AMPLIFY VOL. 37, NO. 6
The hydroponic forage market, which includes crops like barley, wheat, and maize, is experiencing significant growth. In 2023, the global hydroponics market was valued at US $5.2 billion. It’s expected to grow at a CAGR of 8.5%, reaching $10.8 billion by 2032.1 The hydroponic forage industry aims to provide year-round green forage for farm animals, reduce feed costs, improve production efficiency, increase profits, and create employment opportunities.2
Several companies in this sector are making substantial contributions to market growth with innovative, efficient hydroponic systems. For example, FodderTech offers systems that convert grains into green feed within seven days, greatly enhancing sustainability by providing a 98% reduction in water usage and a 99% reduction in land usage. The company says its systems can cut feed costs by up to 50% and reduce farmers’ carbon footprint by up to 70%.

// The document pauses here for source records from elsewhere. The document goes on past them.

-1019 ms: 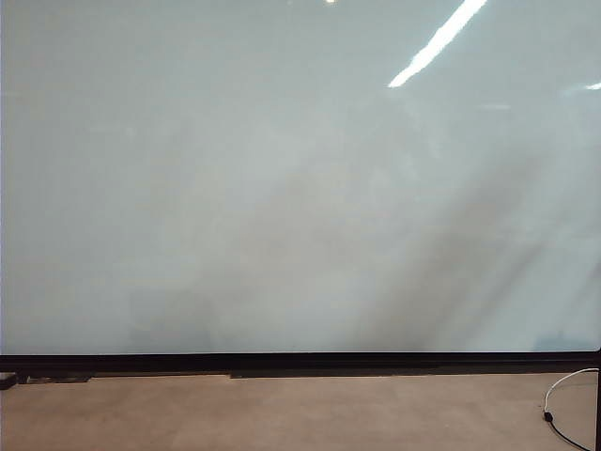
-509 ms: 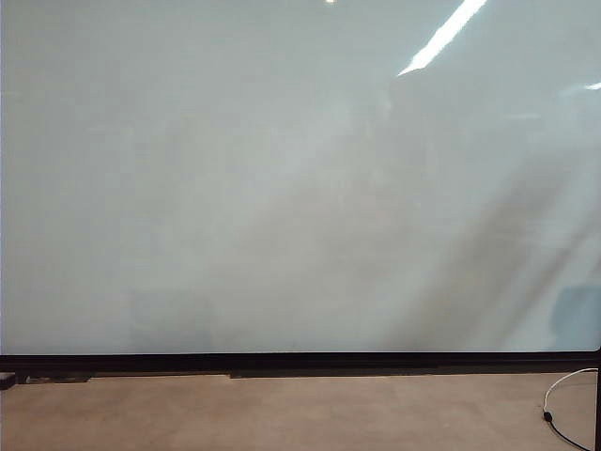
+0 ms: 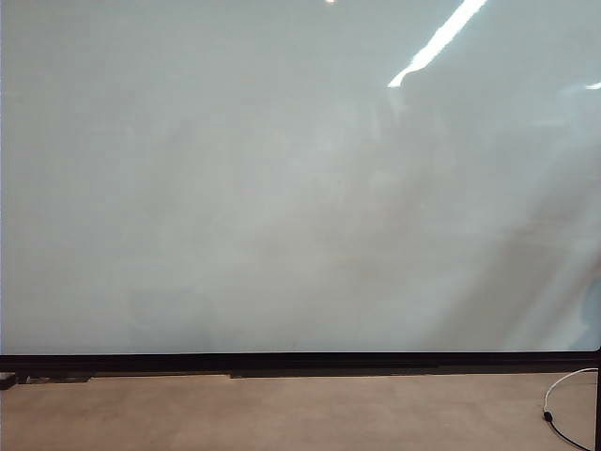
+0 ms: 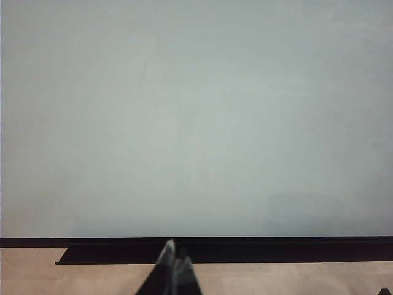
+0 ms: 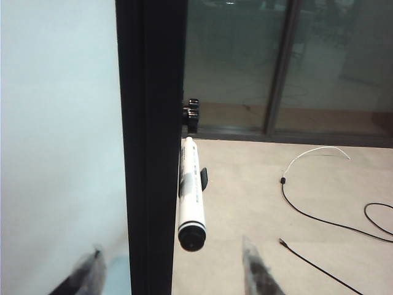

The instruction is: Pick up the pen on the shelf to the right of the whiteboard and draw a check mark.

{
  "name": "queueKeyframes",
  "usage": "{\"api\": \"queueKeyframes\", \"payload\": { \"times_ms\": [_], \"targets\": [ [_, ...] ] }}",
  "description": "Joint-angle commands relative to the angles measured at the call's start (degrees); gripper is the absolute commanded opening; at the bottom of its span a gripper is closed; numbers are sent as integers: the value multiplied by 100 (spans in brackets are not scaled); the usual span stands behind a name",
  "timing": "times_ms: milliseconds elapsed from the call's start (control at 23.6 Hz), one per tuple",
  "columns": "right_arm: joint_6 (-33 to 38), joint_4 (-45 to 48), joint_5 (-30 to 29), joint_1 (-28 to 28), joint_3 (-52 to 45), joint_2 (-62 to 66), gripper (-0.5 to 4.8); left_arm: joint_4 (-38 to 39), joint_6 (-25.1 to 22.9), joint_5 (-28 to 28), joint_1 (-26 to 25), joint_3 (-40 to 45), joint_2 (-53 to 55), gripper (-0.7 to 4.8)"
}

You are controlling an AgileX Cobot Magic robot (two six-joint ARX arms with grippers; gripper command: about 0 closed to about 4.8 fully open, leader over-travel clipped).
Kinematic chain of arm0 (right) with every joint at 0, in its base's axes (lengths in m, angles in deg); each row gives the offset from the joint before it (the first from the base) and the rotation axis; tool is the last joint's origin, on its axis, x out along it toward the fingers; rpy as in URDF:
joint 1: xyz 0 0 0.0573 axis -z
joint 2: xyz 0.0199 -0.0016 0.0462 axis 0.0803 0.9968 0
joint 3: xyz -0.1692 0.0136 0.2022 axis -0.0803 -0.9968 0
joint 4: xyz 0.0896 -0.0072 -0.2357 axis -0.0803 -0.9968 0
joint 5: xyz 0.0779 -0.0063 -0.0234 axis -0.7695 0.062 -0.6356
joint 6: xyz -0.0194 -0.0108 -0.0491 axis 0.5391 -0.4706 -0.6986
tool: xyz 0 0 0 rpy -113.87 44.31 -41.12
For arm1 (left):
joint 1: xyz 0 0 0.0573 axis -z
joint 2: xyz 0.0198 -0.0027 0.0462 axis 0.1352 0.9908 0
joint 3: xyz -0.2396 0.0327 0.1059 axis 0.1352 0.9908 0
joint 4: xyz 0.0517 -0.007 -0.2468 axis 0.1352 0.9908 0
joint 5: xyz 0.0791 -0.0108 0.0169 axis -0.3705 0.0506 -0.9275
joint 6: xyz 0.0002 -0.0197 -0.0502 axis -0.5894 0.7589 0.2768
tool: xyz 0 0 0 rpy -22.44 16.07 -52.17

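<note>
The whiteboard (image 3: 282, 188) fills nearly the whole exterior view, its face bare and glossy, with a light streak (image 3: 437, 42) glinting near the top right. A thin black frame (image 3: 300, 362) runs along the bottom edge, and below it lies a strip of tan floor (image 3: 282, 413). A white cable (image 3: 563, 395) curls at the far right of that strip. Neither arm shows in this view, so the board's front is open all the way across.

From the right wrist, the board's dark right edge (image 5: 150, 147) stands as a tall upright post. The pen (image 5: 190, 196) hangs just beside that edge, held in a small black clip (image 5: 202, 179) on the outer side. Its long axis runs along the frame, nearly parallel to it; the dark round end points toward the camera and the slim white end away. To its outer side the floor is open, apart from loose cables (image 5: 319, 203) well off.

The right gripper (image 5: 172, 270) sits short of the pen, jaws spread wide and holding nothing; one finger lies over the board side, the other over the floor, with the frame edge and pen between them.

The left gripper (image 4: 174, 270) faces the board low near the bottom frame; its fingertips look pressed together, gripping nothing.
</note>
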Motion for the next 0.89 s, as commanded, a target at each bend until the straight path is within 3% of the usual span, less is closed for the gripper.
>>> {"api": "queueKeyframes", "payload": {
  "times_ms": [42,467,891],
  "targets": [
    [-26,116,-210,0,221,247,284,-35,-24,0,0,-17,4,-4],
    [-26,170,-494,-2,938,1204,283,-35,-24,0,0,-17,4,-5],
    [415,1104,-680,-4,1235,2061,283,-35,-24,0,0,-17,4,-4]
  ]
}}
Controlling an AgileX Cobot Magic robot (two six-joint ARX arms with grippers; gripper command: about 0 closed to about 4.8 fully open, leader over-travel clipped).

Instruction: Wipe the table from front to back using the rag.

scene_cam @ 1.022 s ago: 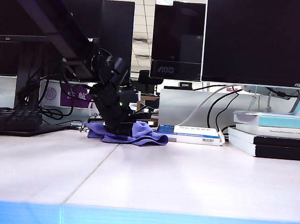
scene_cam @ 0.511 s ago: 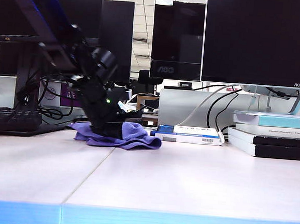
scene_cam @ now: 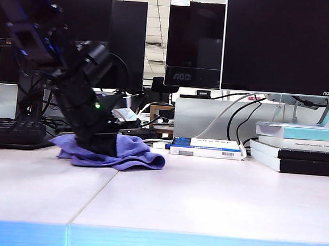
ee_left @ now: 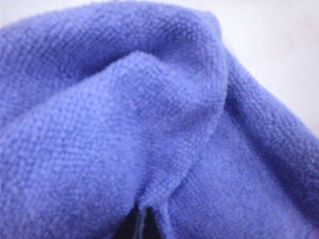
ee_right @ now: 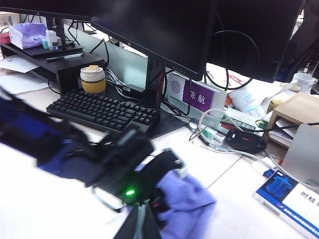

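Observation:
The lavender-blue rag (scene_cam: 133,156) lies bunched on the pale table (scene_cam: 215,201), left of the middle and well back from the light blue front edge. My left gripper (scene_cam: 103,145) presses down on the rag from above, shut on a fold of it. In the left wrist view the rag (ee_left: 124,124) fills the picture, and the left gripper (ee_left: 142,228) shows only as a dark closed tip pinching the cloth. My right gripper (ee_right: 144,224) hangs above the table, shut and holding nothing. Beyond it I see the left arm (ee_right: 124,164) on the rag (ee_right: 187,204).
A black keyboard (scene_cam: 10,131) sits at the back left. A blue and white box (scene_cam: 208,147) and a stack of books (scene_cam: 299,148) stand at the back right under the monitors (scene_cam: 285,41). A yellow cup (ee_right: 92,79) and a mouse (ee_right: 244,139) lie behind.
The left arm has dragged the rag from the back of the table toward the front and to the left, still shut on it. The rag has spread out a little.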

Another prominent player, CropKing, sells hydroponic systems that produce up to 210 pounds of fresh barley fodder daily. Its designs focus on maximizing space efficiency and minimizing water usage. Similarly, HydroGreen offers automated systems that produce fresh, nutritious livestock feed year-round, helping reduce labor and other costs.

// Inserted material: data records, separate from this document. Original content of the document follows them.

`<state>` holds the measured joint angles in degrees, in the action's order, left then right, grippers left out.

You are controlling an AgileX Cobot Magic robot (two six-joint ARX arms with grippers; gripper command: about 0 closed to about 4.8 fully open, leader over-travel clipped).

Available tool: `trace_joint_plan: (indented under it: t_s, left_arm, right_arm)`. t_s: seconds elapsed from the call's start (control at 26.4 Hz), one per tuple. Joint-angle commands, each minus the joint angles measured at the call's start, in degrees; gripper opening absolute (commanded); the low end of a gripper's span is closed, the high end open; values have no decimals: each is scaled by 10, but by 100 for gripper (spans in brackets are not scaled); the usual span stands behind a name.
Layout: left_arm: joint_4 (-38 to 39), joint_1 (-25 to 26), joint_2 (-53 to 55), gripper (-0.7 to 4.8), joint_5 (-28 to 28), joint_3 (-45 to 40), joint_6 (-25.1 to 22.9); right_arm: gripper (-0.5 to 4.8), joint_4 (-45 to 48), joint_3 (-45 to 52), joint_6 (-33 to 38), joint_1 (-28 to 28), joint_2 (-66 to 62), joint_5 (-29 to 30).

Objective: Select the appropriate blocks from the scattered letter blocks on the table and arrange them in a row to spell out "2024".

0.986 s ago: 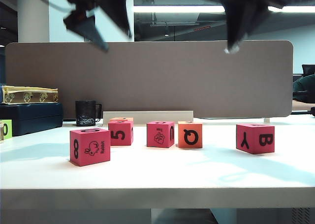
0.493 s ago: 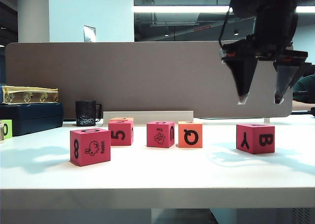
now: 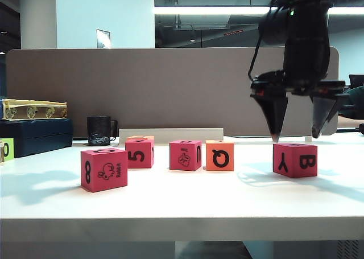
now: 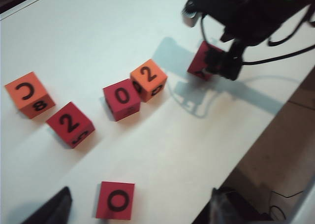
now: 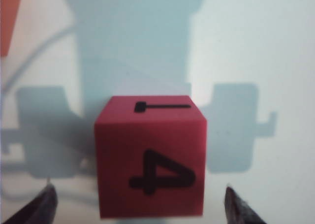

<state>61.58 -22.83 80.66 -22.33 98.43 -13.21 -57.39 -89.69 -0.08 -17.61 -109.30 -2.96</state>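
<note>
In the exterior view a pink cube marked Y and B (image 3: 294, 159) stands alone at the right of the table (image 3: 182, 205). My right gripper (image 3: 296, 135) hangs open just above it, one fingertip over each side. The right wrist view shows a 4 on that cube's top (image 5: 150, 155), between the open right gripper (image 5: 141, 204). Left of it stand the orange Q cube (image 3: 219, 155), the pink U cube (image 3: 185, 155) and the pink 5 cube (image 3: 140, 153). My left gripper (image 4: 138, 204) is open, high over the pink rabbit cube (image 4: 115, 200), and does not show in the exterior view.
The pink rabbit cube (image 3: 104, 169) sits nearest the front edge at the left. An orange cube (image 3: 140, 138) stands behind the 5 cube. A black mug (image 3: 99, 131), a dark box (image 3: 34, 135) and a lime-green block (image 3: 7, 149) stand at the back left, before a grey partition (image 3: 170, 88).
The right gripper opened and came down from the top of the view to just above the Y B cube. The left arm rose out of the exterior view.
</note>
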Motion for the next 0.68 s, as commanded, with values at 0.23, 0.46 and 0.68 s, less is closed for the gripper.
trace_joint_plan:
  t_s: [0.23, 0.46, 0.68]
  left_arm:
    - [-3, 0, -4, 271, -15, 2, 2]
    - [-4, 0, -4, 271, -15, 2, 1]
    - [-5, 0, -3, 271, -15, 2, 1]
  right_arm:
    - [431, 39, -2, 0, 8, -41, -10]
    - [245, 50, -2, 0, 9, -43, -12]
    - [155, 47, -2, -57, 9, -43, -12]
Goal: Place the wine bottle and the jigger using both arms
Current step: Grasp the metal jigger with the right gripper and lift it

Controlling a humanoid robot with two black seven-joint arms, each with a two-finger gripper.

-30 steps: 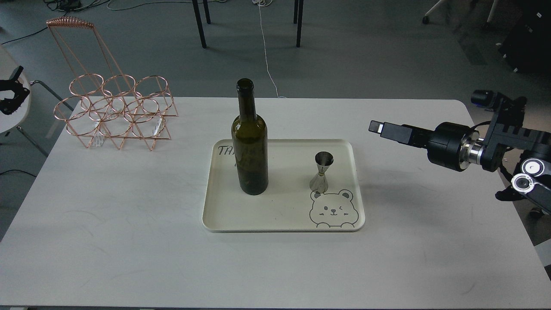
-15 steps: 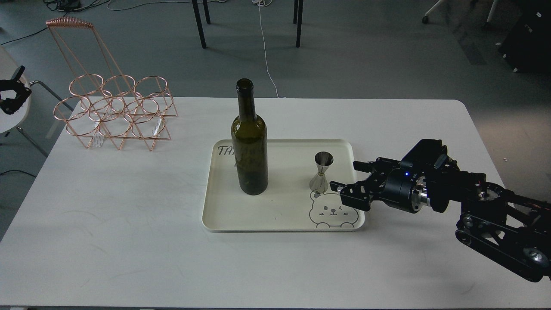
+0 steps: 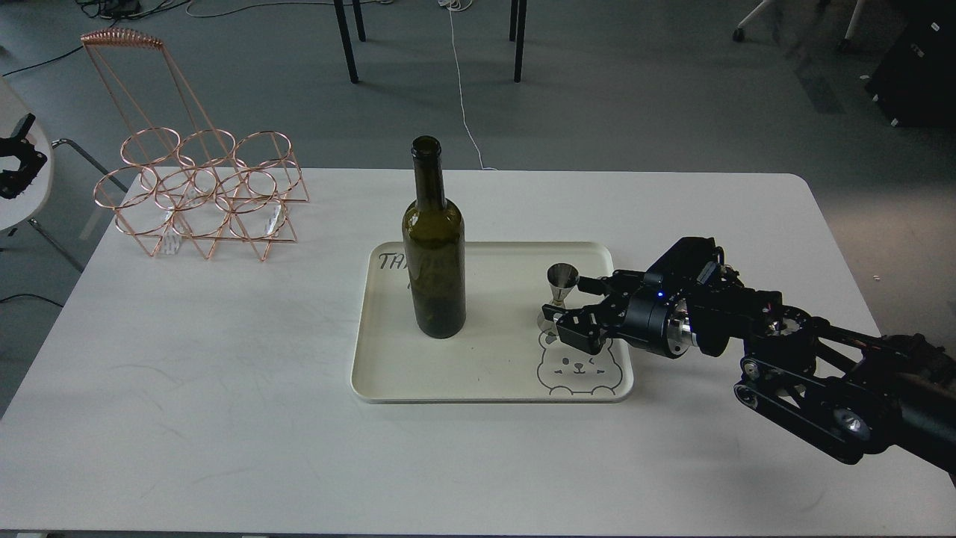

Hydroponic cultivation of forage crops such as barley, wheat, and maize supports sustainable agriculture goals by providing significant cost savings while enhancing animal nutrition.3 When AI and big data analytics are added, these systems not only boost production efficiency, they support the economic viability of small and medium-sized farms, making hydroponic farming an attractive option.4
This article explores the potential impacts of AI and big data analytics on hydroponic farming systems, focusing on the cultivation of barley, wheat, and maize as forage. Integrating AI into hydroponic systems can help farms optimize environmental controls, improve resource management, and enhance crop resilience.
Smart Farming & Sustainable Agriculture
Recent advances in AI and big data analytics have led to a new concept called “smart farming.”5,6 This concept, also known as “precision agriculture” or “digital farming,” refers to the use of advanced technologies and data-driven approaches to improve agricultural productivity, efficiency, and sustainability. Specifically, it involves integrating modern technologies into traditional farming practices to monitor, automate, and optimize agricultural operations.7 Table 1 describes the key farming technologies involved and their value to the smartness objective.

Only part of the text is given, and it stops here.